*** Opening of ENTRIES SHOWN ***
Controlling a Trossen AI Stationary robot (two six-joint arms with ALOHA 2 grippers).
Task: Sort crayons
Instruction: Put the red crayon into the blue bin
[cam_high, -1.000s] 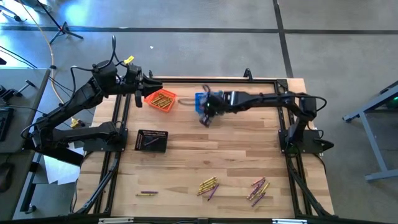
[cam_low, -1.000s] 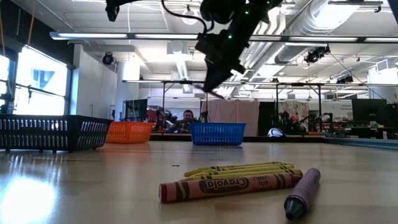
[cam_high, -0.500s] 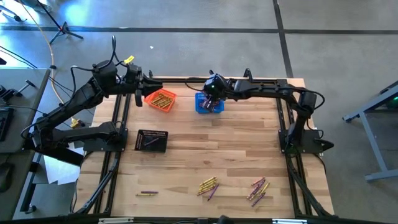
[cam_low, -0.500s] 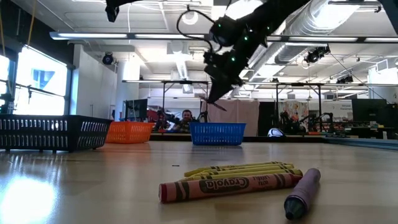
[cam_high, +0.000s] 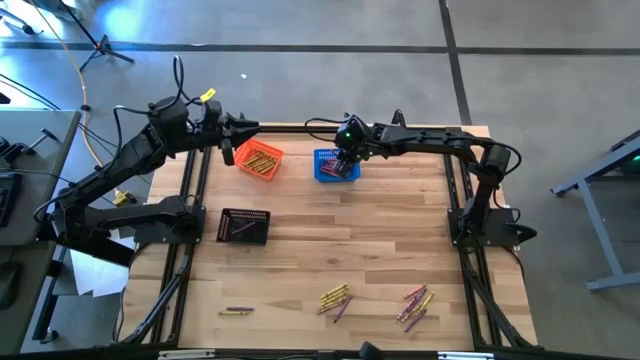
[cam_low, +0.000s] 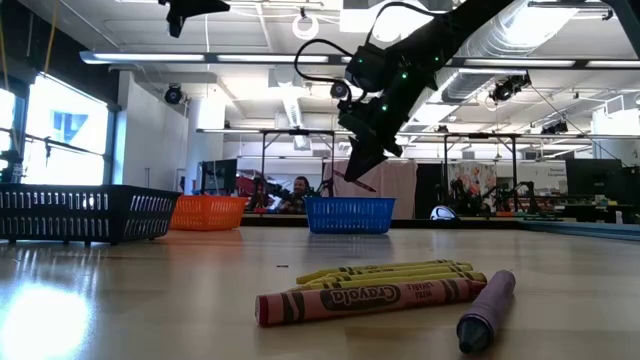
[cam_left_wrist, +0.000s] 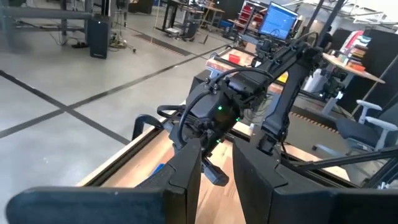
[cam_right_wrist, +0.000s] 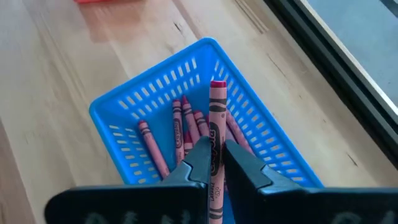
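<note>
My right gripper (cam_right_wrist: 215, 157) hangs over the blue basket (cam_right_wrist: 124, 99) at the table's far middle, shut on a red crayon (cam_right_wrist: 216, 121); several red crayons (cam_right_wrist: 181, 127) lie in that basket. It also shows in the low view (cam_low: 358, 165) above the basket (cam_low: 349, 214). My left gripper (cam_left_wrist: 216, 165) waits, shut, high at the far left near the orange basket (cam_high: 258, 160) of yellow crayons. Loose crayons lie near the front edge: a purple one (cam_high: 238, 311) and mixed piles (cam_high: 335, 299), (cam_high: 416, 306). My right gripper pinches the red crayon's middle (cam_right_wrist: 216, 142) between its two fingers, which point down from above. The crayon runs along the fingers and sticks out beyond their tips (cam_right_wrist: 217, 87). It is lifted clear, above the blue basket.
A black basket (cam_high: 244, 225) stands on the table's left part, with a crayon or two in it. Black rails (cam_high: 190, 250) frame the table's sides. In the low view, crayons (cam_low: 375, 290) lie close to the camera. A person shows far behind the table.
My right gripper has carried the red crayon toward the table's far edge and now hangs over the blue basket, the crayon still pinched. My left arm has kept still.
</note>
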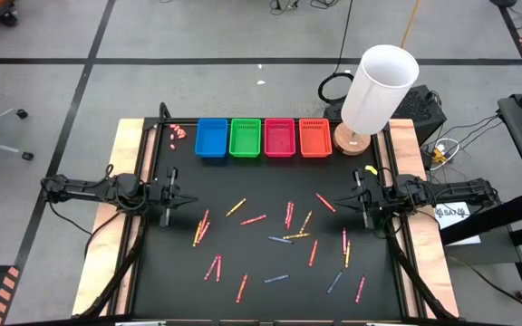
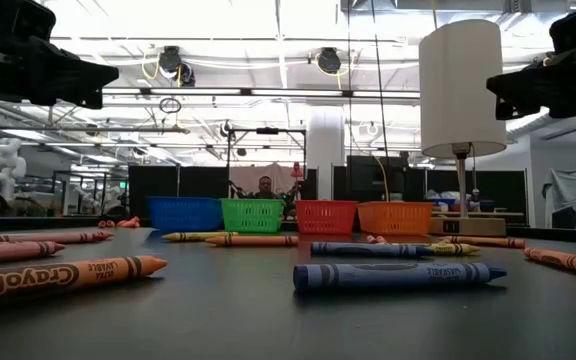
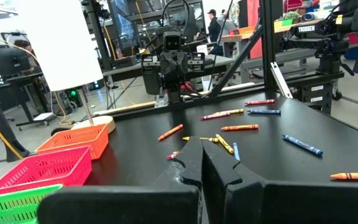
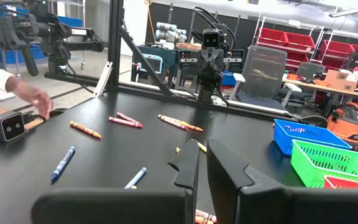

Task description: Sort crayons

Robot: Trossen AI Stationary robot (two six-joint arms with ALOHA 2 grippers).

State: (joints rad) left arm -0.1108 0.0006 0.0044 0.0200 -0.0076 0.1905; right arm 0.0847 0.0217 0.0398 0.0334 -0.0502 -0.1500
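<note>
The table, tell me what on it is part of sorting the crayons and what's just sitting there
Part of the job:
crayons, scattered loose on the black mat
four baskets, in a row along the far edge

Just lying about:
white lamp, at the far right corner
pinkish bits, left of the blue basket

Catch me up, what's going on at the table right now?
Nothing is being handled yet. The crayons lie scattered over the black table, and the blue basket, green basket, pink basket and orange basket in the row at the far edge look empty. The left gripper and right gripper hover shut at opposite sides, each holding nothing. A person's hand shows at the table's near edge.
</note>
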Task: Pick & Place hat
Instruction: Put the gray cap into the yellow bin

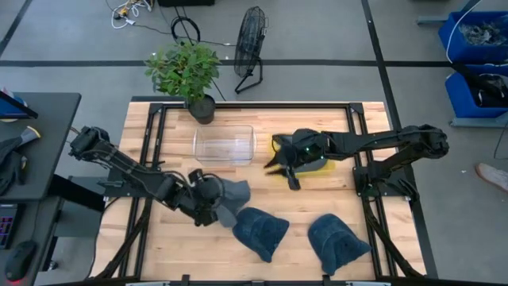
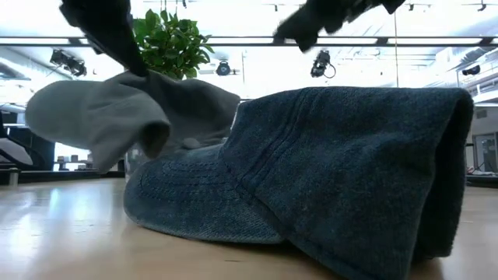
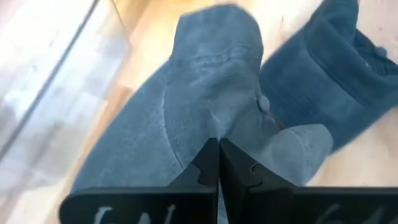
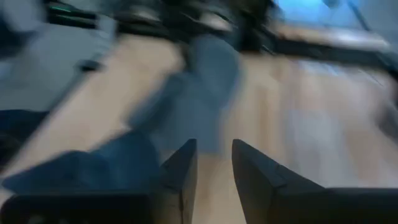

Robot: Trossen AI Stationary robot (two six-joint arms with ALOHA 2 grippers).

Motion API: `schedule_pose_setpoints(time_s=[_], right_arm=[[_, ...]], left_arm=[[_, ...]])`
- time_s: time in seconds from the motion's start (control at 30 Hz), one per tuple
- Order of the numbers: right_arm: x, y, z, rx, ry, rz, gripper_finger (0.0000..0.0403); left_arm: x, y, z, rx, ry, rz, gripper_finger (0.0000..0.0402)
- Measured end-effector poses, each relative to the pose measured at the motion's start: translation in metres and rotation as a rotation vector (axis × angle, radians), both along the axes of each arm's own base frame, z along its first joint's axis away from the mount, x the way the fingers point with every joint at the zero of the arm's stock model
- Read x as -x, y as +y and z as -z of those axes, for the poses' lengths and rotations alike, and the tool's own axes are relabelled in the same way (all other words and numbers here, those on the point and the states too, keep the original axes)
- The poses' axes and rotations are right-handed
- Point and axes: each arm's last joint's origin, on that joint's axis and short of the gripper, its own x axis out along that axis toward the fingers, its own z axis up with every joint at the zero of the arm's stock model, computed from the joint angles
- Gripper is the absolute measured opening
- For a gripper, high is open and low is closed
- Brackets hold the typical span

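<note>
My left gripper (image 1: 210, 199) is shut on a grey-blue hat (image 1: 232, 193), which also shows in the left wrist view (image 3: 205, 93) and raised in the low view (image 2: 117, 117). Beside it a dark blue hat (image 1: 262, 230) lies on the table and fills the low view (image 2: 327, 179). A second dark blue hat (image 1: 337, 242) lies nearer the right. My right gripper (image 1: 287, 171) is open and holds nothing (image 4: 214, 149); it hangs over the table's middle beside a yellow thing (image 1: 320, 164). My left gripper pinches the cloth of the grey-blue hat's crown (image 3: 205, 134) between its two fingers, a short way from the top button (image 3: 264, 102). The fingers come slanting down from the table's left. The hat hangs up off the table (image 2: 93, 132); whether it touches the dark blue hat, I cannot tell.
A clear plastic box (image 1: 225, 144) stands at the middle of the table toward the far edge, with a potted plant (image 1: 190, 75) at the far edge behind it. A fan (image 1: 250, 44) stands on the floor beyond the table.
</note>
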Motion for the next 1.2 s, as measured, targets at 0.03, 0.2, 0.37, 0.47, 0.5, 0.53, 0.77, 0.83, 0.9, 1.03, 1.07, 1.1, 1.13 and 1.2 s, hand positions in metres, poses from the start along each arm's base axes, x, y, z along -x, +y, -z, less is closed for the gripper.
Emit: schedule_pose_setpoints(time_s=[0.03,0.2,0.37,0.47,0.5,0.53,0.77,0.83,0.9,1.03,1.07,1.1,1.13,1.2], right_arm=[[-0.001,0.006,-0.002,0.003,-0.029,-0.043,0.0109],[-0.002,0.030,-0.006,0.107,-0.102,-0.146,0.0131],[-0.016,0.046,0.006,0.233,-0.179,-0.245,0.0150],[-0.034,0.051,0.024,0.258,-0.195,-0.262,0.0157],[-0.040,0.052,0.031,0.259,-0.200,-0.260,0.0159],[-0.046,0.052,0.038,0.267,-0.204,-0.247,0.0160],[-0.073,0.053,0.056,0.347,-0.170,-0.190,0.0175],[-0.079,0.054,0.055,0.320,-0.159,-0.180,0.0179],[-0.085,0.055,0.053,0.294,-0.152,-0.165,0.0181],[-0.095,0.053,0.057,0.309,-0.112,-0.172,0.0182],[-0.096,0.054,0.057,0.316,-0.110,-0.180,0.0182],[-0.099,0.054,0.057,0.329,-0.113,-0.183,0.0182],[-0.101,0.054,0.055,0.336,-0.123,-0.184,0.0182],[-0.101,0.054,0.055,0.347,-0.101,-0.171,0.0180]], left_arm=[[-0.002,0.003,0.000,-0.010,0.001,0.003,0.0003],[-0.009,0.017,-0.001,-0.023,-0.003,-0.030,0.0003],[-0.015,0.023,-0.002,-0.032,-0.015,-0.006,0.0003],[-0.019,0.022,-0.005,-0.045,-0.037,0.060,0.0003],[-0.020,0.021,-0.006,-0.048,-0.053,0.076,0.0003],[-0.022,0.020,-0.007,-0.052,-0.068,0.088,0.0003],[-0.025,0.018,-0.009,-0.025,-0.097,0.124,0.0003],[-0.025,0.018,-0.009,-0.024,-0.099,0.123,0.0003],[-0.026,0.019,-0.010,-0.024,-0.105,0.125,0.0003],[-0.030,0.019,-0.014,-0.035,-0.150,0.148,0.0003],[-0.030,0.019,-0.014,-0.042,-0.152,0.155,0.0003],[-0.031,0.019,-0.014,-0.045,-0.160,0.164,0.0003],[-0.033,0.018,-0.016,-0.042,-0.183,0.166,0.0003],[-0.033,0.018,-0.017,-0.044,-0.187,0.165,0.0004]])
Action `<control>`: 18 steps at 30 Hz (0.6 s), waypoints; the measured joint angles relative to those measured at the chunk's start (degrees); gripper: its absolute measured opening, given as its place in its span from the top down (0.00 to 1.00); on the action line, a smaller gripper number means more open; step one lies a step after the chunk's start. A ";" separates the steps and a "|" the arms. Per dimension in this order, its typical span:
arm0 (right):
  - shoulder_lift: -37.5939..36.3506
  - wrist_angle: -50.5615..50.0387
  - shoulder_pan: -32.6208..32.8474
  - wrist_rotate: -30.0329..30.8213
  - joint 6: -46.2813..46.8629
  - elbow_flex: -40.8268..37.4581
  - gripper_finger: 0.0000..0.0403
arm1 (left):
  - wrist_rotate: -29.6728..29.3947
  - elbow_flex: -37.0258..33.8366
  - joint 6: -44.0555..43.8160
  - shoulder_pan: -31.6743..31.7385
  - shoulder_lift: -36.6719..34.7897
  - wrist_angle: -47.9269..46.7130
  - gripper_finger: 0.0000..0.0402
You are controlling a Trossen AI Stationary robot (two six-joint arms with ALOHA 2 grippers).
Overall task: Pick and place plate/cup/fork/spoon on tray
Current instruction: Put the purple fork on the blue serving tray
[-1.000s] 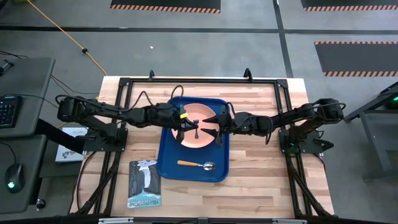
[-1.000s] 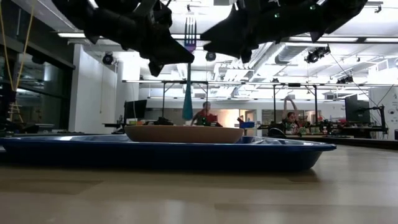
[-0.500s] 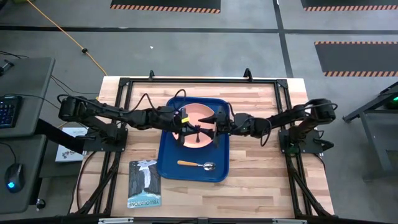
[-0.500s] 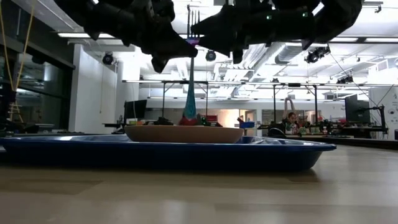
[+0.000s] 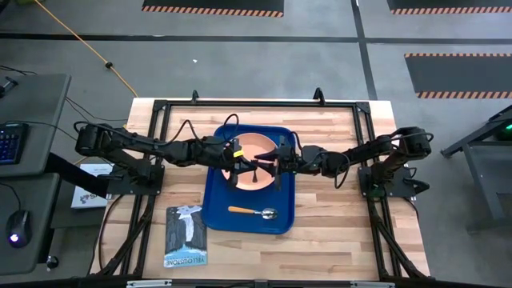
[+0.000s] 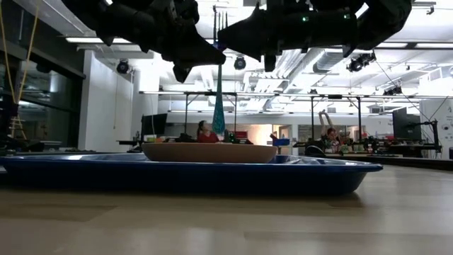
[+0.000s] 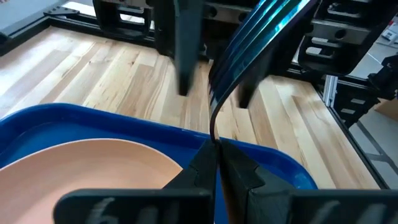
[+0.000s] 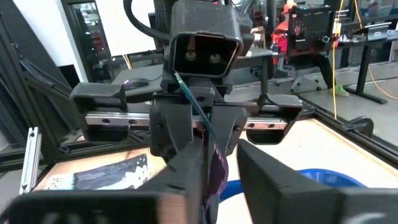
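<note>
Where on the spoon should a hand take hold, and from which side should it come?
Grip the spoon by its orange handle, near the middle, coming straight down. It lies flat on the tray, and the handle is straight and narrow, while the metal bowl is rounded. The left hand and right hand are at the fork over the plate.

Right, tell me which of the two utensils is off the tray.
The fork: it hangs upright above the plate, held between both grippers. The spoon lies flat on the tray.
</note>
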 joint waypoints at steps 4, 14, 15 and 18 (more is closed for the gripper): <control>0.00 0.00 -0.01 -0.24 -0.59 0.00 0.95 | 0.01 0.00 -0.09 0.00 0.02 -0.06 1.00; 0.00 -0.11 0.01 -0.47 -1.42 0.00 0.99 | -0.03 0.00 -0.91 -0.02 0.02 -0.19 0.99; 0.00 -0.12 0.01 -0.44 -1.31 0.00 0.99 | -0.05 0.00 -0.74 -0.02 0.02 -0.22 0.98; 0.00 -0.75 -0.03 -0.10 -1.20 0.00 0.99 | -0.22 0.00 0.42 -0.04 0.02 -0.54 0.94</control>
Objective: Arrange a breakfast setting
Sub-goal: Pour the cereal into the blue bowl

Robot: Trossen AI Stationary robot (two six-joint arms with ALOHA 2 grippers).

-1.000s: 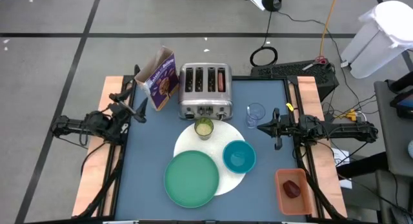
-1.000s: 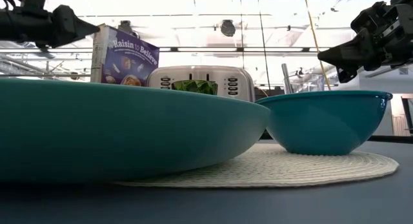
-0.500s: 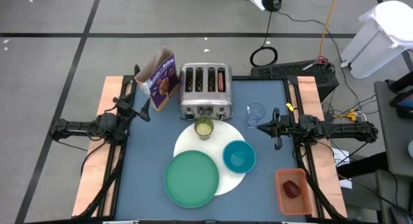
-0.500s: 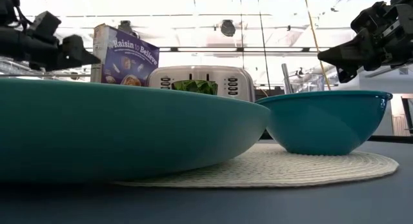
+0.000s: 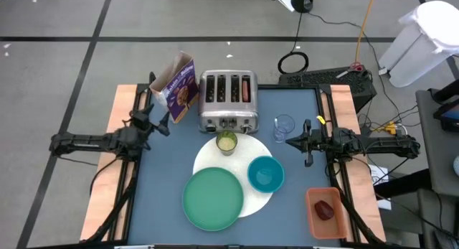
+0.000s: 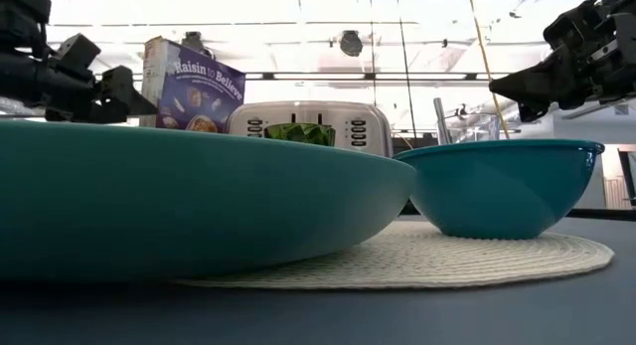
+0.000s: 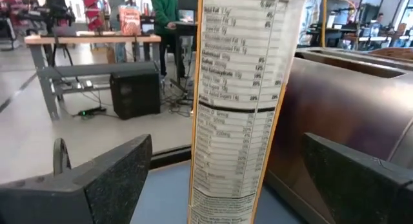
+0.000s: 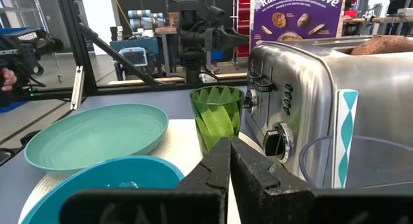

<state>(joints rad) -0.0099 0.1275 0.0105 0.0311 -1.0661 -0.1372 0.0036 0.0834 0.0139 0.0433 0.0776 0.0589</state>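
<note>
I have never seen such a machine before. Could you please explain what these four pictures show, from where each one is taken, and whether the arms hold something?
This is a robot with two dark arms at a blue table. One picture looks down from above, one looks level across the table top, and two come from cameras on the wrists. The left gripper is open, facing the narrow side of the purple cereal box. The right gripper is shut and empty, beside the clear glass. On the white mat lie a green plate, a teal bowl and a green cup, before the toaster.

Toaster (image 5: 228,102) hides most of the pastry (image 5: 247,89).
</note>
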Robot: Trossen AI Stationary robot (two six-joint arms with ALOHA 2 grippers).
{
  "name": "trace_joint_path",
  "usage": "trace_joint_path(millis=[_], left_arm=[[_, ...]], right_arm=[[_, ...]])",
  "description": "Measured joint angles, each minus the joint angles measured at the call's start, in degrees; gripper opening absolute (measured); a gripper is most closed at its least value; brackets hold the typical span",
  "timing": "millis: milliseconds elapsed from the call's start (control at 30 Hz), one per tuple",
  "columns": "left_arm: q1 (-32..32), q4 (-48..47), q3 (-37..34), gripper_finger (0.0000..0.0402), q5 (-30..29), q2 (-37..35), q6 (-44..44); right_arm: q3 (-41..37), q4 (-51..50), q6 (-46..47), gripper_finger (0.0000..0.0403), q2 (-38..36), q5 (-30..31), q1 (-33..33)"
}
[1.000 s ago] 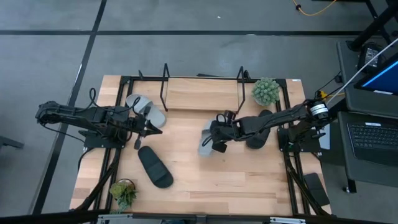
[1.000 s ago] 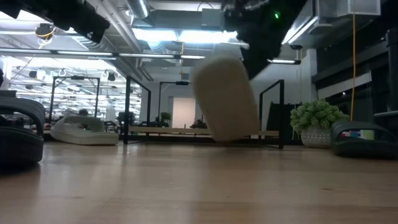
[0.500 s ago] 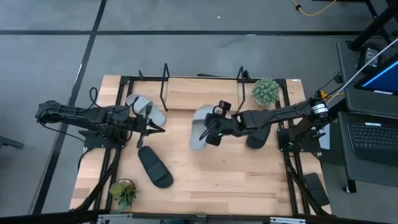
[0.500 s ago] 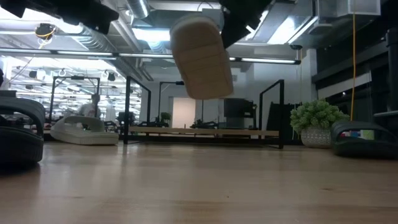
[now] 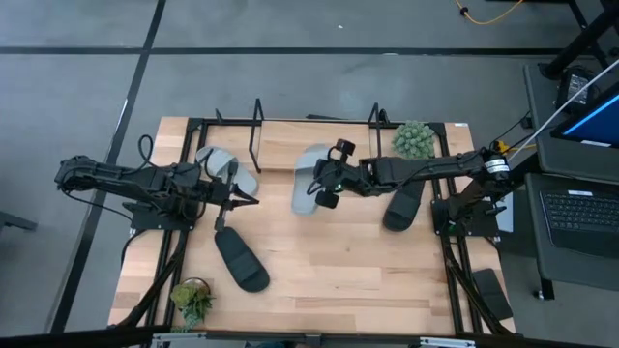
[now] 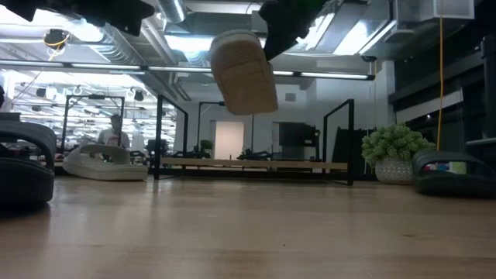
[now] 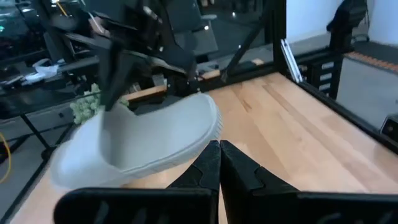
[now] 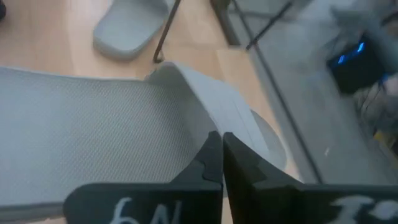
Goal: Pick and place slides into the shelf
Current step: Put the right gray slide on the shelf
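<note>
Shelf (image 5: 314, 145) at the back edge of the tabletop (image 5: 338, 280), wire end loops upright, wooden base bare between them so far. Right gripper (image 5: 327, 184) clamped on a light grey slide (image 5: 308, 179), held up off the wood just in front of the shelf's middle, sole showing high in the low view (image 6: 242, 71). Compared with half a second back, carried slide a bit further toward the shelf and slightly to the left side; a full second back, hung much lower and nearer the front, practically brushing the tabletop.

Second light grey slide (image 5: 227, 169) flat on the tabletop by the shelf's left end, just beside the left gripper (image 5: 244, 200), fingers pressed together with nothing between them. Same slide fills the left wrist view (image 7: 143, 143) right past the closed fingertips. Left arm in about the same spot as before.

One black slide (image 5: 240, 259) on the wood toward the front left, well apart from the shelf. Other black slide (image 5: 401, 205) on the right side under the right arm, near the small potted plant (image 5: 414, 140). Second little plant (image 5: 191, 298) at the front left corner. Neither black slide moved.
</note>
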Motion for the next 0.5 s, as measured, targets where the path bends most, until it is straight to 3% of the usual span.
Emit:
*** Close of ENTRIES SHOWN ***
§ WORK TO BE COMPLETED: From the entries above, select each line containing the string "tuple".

§ REPLY:
- time_s: time in seconds from the motion's start (control at 30 Hz), one per tuple
  "timing": "millis: milliseconds elapsed from the call's start (control at 30 Hz), one per tuple",

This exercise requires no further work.